This is an automated email from the ASF dual-hosted git repository.
jleroux pushed a commit to branch release18.12
in repository https://gitbox.apache.org/repos/asf/ofbiz-framework.git
The following commit(s) were added to refs/heads/release18.12 by this push:
new 6d9bd037a4 Improved: Abandon the Gradle Owasp dependencycheck task
(OFBIZ-13121)
6d9bd037a4 is described below
commit 6d9bd037a47035dfbc40040cfedb6277adb1a5eb
Author: Jacques Le Roux <jacques.le.r...@les7arts.com>
AuthorDate: Tue Jun 25 10:18:05 2024 +0200
Improved: Abandon the Gradle Owasp dependencycheck task (OFBIZ-13121)

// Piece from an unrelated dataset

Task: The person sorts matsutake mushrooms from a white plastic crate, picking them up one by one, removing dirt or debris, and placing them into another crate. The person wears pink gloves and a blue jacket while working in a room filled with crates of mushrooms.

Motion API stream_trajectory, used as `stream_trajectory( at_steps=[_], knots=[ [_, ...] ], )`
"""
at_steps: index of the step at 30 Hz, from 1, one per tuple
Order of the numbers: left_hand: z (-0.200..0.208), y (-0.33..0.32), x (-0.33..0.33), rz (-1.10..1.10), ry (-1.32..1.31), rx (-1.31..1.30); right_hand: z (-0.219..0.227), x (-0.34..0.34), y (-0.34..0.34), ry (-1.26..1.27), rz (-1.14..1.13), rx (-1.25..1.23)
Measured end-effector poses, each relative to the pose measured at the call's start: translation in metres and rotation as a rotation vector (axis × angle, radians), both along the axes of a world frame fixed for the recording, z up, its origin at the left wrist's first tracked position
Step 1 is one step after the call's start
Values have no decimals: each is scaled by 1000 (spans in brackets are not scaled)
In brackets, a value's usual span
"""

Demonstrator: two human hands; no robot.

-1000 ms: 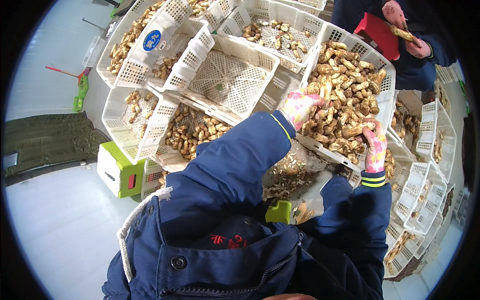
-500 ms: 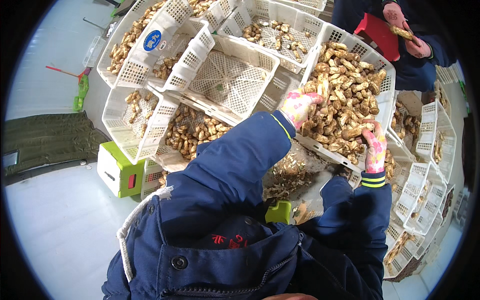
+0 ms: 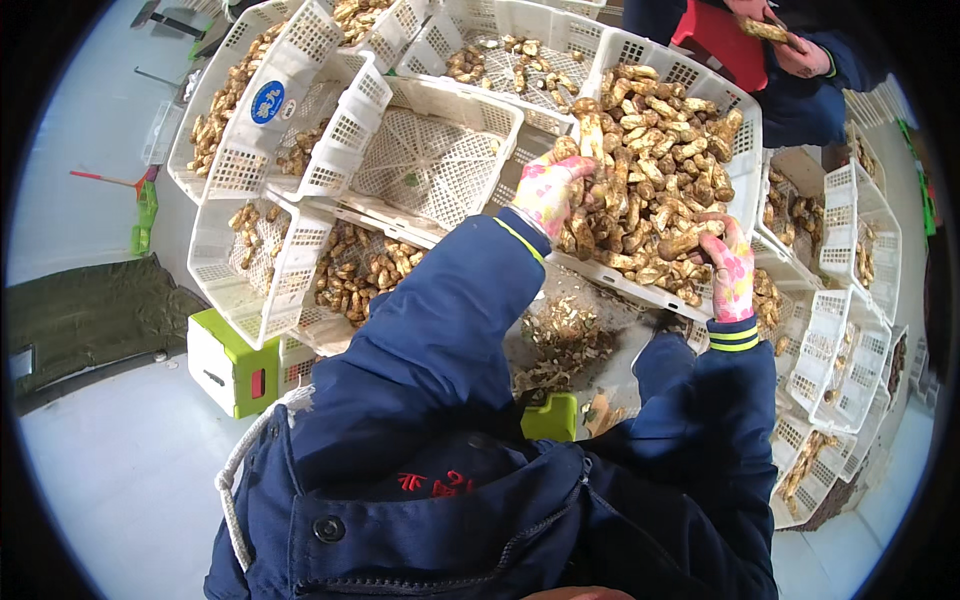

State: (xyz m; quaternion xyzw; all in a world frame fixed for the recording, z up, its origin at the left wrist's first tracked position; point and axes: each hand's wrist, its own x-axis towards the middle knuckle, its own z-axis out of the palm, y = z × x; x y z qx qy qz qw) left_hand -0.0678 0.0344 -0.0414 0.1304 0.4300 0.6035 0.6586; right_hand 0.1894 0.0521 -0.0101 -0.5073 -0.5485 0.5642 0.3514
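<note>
My left hand [image 3: 548,192], in a pink floral glove, is closed at the left edge of a heap of brown and yellowish mushrooms [image 3: 665,150]. Its fingertips grip a long pale mushroom [image 3: 591,135] that stands upright against the heap. At the heap's near right side my right hand [image 3: 732,270], gloved alike, has its thumb and fingers closed round a thick mushroom [image 3: 690,240]. The heap fills a white perforated crate [image 3: 748,165] in front of me. Part of the left fingers' grip is hidden by the glove.
An unfilled white crate [image 3: 430,160] stands left of the heap, among other crates holding mushrooms. Trimmings [image 3: 565,335] lie on the floor below, near a green stool [image 3: 550,416]. Across from me, a person's hands [image 3: 800,55] hold a mushroom near a red object [image 3: 720,45]. More crates [image 3: 835,350] stand at right.
The whole view has shifted, so the crates and hands appear further left and slightly higher or lower. Both my hands keep nearly the same places at the heap, still gripping mushrooms.
</note>
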Motion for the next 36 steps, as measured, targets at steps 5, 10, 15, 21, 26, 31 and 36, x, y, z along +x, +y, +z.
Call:
stream_trajectory(
  at_steps=[5,10,15,21,26,31,36],
  knots=[
    [10,2,2,21,6,-66,0,3,0,0,-16,-21],
    [4,2,-1,-14,14,-57,0,4,1,-24,-15,-18],
    [15,-1,3,-7,18,-46,1,2,-1,-10,-42,-1],
    [6,6,-6,46,-96,-59,3,-1,-2,-8,-14,0],
    [-3,22,-56,260,-185,40,5,-3,1,-51,10,-10],
    [-4,22,-215,521,-194,185,9,-10,0,-82,29,65],
    [-21,-15,-256,406,-168,198,2,-9,0,-28,41,0]
  ],
)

We have abandoned this feature for years as it was no longer usable
(too much false positive in large numbers).
https://cwiki.apache.org/confluence/display/OFBIZ/About+OWASP+Dependency+Check
The last time I tried to use it was after the last commit for
https://issues.apache.org/jira/browse/OFBIZ-10700
http://svn.apache.org/viewvc/ofbiz/ofbiz-framework/trunk/build.gradle?r1=1854818&r2=1854817&pathrev=1854818
I just tried and got this:
C:\projectsASF\Git\ofbiz-framework>gradlew -PenableOwasp
dependencyCheckAnalyze
Starting a Gradle Daemon (subsequent builds will be faster)
[...]
> Task :dependencyCheckAnalyze
Verifying dependencies for project ofbiz
Checking for updates and analyzing dependencies for vulnerabilities
An NVD API Key was not provided - it is highly recommended to use an NVD
API key as the update can take a VERY long time without an API Key
Actually nothing happens in a reasonable time and I bet it would be mostly
unusable.
You though may try to follow the NVD API key way, whatever it is.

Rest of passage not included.